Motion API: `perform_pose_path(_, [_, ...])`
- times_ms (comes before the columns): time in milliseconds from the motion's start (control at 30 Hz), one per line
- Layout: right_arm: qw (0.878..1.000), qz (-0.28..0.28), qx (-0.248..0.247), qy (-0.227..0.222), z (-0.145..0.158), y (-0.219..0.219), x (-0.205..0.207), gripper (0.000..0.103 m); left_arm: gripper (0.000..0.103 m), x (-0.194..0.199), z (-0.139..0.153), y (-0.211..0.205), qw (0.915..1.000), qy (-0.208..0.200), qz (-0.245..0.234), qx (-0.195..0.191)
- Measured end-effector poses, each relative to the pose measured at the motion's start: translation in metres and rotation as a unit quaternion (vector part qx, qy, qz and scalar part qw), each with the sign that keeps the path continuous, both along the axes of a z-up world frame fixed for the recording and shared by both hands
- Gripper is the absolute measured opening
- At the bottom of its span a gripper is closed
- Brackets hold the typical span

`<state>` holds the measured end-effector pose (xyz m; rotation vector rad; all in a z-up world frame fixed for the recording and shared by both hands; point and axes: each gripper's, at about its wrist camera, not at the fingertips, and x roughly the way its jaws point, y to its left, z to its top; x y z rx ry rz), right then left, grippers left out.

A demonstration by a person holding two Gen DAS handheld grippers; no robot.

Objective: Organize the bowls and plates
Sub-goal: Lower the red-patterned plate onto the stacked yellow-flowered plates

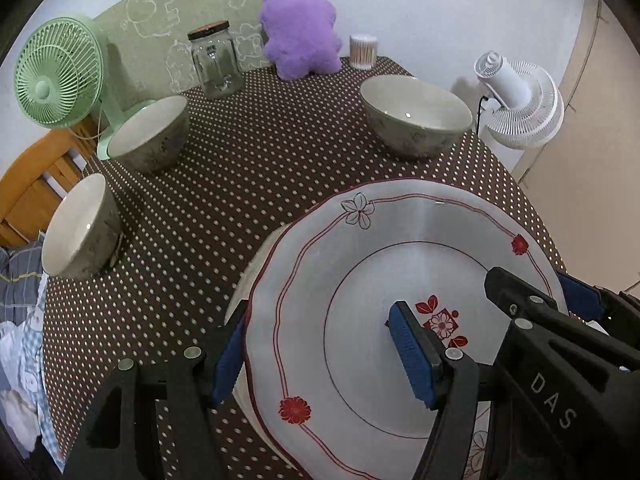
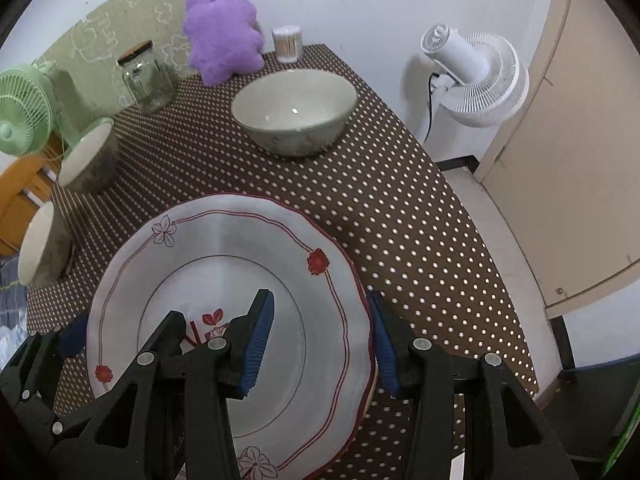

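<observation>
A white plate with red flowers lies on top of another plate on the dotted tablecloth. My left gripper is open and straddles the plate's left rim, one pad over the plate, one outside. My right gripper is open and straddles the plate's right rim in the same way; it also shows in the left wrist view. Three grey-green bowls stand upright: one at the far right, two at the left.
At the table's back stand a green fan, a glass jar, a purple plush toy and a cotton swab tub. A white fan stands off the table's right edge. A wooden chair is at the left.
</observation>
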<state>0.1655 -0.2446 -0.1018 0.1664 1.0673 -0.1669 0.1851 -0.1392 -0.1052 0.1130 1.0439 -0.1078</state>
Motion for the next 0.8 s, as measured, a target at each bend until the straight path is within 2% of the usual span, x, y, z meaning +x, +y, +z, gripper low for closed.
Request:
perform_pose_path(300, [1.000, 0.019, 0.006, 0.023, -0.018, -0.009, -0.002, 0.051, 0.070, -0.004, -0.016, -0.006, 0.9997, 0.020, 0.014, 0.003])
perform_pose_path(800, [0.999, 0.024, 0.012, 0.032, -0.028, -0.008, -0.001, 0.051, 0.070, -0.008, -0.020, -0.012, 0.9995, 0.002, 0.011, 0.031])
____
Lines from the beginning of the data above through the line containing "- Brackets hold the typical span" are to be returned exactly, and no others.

• **Answer section**:
Motion API: `perform_pose_path(_, [_, ...])`
- times_ms (comes before the columns): time in milliseconds from the motion's start (control at 30 Hz), one per line
- Layout: right_arm: qw (0.878..1.000), qz (-0.28..0.28), qx (-0.248..0.247), qy (-0.227..0.222), z (-0.145..0.158), y (-0.219..0.219), x (-0.205..0.207), gripper (0.000..0.103 m); left_arm: gripper (0.000..0.103 m), x (-0.194..0.199), z (-0.139..0.153), y (-0.211..0.205), qw (0.915..1.000), qy (-0.208..0.200), qz (-0.245..0.234), qx (-0.195..0.191)
- Measured end-effector poses, each relative to the pose measured at the motion's start: translation in metres and rotation as a unit quaternion (vector part qx, qy, qz and scalar part qw), each with the sign that keeps the path continuous, both along the axes of a z-up world frame fixed for the recording and shared by both hands
- Gripper is the absolute measured opening
- At the bottom of its span a gripper is closed
- Brackets hold the typical span

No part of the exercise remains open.